El ejecutor se echó a un lado, para que las desconsoladas damas de compañía ayudaran a la reina a despojarse del vestido negro, de la mantilla crema que llegaba hasta la cintura y del crucifijo. Todos, con cara destemplada, dejaron escapar un suspiro sorpresivo cuando quedaron al descubierto el refajo y el corpiño en satén rojo que María llevaba debajo del vestido. La conclusión general fue que la mujer quería comunicar que no moría por sus crímenes, porque era conocimiento general que se había declarado inocente de todos, sino por su condición de católica. Fue entonces que ella se dirigió al segundo verdugo luego de rechazar la ayuda que le ofrecía él:
—Nunca había tenido tanta gente que me ayudase a desvestirme y nunca lo había hecho delante de tanta compañía.
            Dicho esto, le vendaron los ojos y se arrodilló sobre el cojín. Posó la cabeza sobre el bloque sin la menor señal de temor y extendió lo brazos. Antes de que el verdugo levantara el hacha, la escuchó decir:
Mi fe es la antigua fe católica. Es por ella que doy mi vida. En ti confío. ¡Oh!, mi Señor, en tus manos encomiendo mi espíritu.
Tratando de controlar los nervios, el ejecutor levantó el hacha. Llenó de aire los pulmones y se armó de valor para decapitarla de un solo golpe, pero el torpe golpe, en vez de caer en la juntura del cuello, pegó sobre la nuca.

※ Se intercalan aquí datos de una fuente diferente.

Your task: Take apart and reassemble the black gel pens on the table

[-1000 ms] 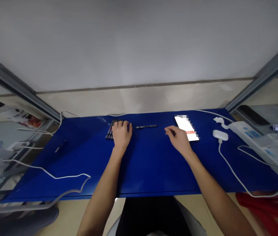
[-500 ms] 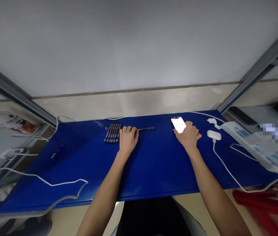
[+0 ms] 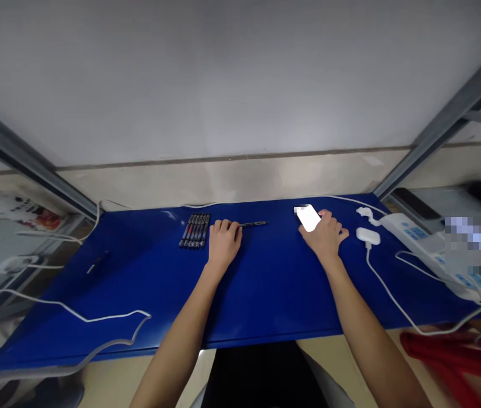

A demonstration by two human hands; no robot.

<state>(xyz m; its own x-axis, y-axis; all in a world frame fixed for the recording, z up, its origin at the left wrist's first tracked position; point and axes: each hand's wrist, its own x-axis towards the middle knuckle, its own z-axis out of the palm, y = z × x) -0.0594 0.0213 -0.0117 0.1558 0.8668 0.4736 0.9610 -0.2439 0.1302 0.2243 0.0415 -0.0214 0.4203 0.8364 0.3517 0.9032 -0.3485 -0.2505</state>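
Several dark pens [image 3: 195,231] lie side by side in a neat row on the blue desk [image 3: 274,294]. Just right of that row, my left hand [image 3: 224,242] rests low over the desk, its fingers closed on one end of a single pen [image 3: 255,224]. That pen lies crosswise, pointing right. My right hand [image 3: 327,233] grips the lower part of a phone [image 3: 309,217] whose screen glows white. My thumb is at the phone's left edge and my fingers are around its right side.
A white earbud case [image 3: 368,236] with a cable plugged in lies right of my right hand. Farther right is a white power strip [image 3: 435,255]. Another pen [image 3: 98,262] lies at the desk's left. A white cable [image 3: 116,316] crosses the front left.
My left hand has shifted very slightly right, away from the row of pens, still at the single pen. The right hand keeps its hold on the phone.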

De inmediato, se escuchó el grito sordo de la reina, al que contestaron los gemidos de la asamblea.
El verdugo afectado por tal ineptitud, halló en su turbación una energía tardía. Volvió a levantar el hacha y sin pensarlo, con más fuerza, la dejó caer por segunda ocasión sobre el cuello de María. Esta vez quedó pendida de un tendón. El silencio arropó el lugar. Fue luego de que el verdugo usara el filo del hacha como cuchillo para cortar el tejido fibroso que se desprendió. El hombre balbuceó un lamento y se agachó para levantarla. Cuando sostuvo en alto la palpitante cabeza sanguinolenta y gritó con voz entrecortada: «¡Dios salve a la Reina!», se quedó con los mechones castaños de la peluca de María. La cabeza rodó por el suelo dejando al descubierto la alopecia que la vanidad femenina había tratado de ocultar.
Dos días más tarde, el hombre que se inició como verdugo y que entre lamentaciones se juró que no ejecutaría a nadie más, anudó la soga que se colocó alrededor de su cuello y se ahorcó.